Arztpraxen haben regelmäßig Bargeldverkehr (Praxisgebühren, IGeL-Zahlungen) und verarbeiten sensible Patientendaten mit Abrechnungsrelevanz. Mitarbeiterunterschlagungen in Arztpraxen verursachen im Schnitt Schäden von 10.000 bis über 100.000 Euro; eine Vertrauensschadenversicherung mit 100.000 bis 250.000 Euro Deckungssumme ist für Praxen mit mehr als drei Mitarbeitern empfehlenswert.
Hintergrund
Die Vertrauensschadenversicherung deckt Schäden ab, die durch unehrliche Handlungen von Personen entstehen, denen der Arbeitgeber vertraut hat:
- Unterschlagung: Mitarbeiter entnehmen Barzahlungen von Patienten, ohne sie zu buchen.
- Abrechnungsbetrug: Mitarbeiter stellen für nicht erbrachte Leistungen Rechnungen aus oder manipulieren Abrechnungen.
- Diebstahl von Betäubungsmitteln: MFAs oder Pflegepersonal entwenden BtM-Medikamente aus dem Praxisbestand.
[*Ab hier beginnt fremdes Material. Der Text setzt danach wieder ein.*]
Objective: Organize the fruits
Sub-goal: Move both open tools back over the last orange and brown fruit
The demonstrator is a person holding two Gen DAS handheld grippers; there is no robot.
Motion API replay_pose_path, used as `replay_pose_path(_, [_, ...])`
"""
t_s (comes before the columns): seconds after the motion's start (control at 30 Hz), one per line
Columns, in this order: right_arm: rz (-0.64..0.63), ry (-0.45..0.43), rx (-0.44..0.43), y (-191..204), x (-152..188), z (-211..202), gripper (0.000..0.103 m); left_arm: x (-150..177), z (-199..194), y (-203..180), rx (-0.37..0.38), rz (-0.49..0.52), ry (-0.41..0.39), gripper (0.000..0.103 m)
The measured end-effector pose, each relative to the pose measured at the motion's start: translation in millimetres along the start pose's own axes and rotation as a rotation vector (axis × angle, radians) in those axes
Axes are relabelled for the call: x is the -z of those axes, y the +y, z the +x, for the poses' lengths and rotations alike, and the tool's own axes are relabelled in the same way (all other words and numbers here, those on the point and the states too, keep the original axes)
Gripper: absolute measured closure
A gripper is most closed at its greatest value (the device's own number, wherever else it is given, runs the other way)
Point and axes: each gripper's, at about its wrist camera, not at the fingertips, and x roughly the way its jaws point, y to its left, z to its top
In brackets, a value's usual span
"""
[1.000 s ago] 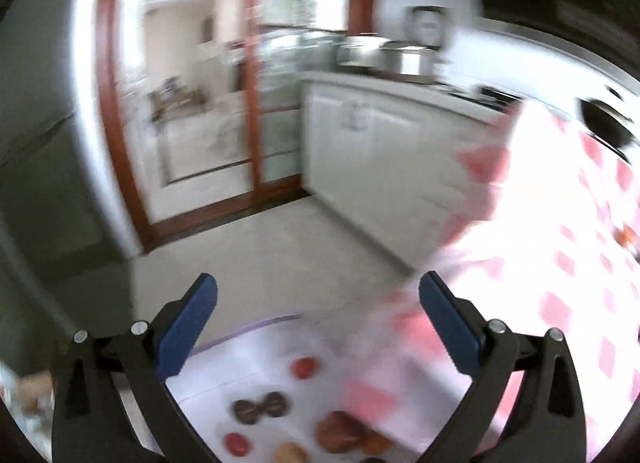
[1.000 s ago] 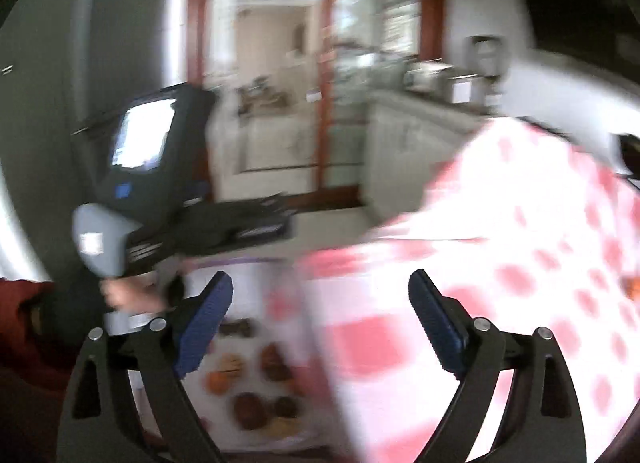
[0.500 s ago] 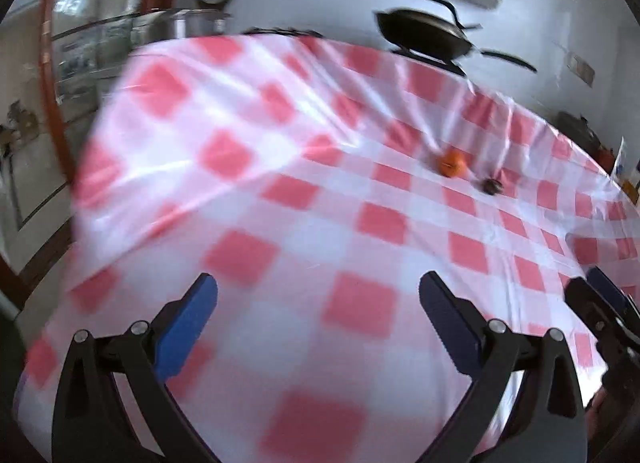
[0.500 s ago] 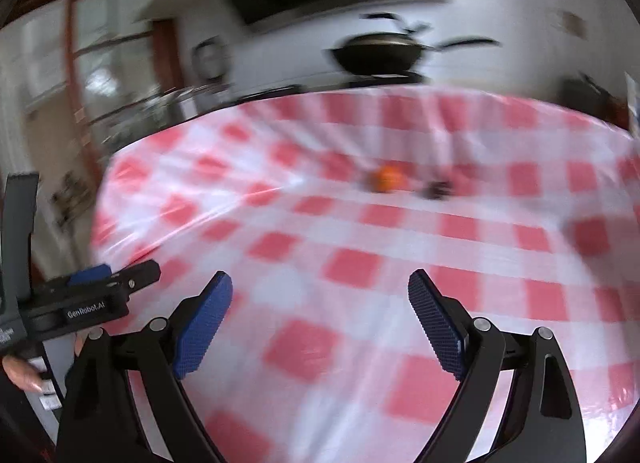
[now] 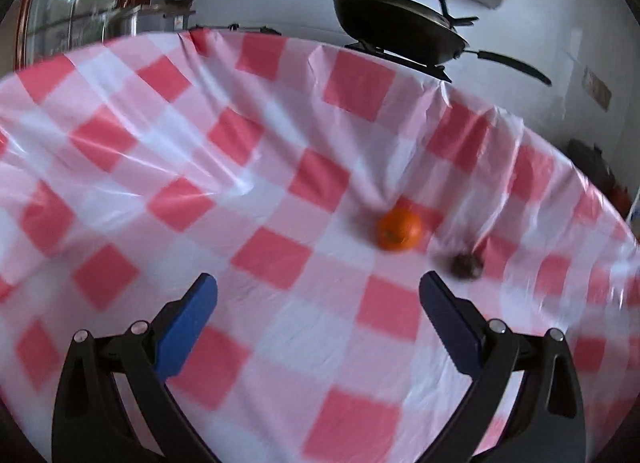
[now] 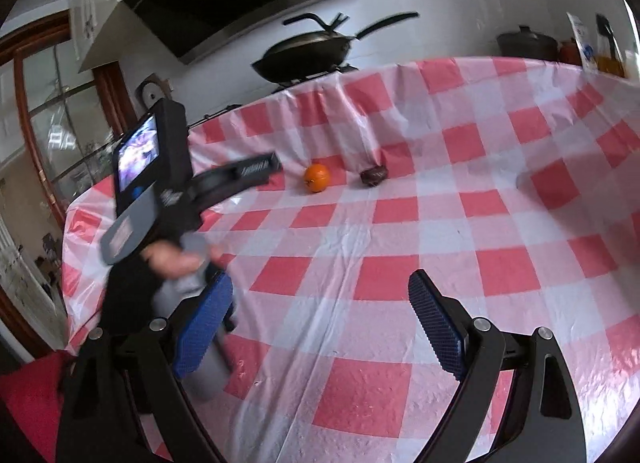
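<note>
An orange (image 5: pixel 399 230) lies on the red-and-white checked tablecloth (image 5: pixel 260 191), with a small dark brown fruit (image 5: pixel 466 264) just to its right. My left gripper (image 5: pixel 318 315) is open and empty, a short way in front of the orange. My right gripper (image 6: pixel 320 321) is open and empty, farther back over the cloth. In the right wrist view the orange (image 6: pixel 317 178) and the dark fruit (image 6: pixel 374 175) sit near the table's far side, and the left gripper's body (image 6: pixel 160 183) is at the left, pointing toward them.
A black wok (image 5: pixel 400 33) stands on a stove behind the table, also in the right wrist view (image 6: pixel 306 53). A dark pot (image 6: pixel 526 43) and bottles stand at the back right. A wooden-framed glass door (image 6: pixel 52 135) is at the left.
Both grippers swung from the floor tray of fruits and the door up to the table. The left has moved closer to the orange. Both stayed open.
</note>
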Motion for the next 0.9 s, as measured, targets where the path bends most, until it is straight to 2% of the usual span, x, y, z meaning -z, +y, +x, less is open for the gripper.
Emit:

- Datendiebstahl: Mitarbeiter verkaufen Patientendaten; neben strafrechtlicher Verfolgung entstehen Schadensersatz- und Bußgeldrisiken.
Die Vertrauensschadenversicherung schließt in der Regel bewusste Handlungen des Versicherungsnehmers selbst aus; reine Fahrlässigkeiten des Arbeitgebers können gesondert in der Betriebshaftpflicht abgesichert sein.
Ergänzende Maßnahme: Vier-Augen-Prinzip bei Kassenverwaltung, regelmäßige interne Kontrollen und Kassenanweisungen.
Wann gilt das nicht?
Praxen ohne Bargeldverkehr und mit rein elektronischer Abrechnung haben ein geringeres Vertrauensschadensrisiko; hier kann auf eine Vertrauensschadenversicherung verzichtet werden, wenn andere Kontrollmaßnahmen implementiert sind.
Ärzteversichert empfiehlt Praxisinhabern, die Vertrauensschadenversicherung als Teil einer umfassenden Praxis-Versicherungsanalyse zu betrachten.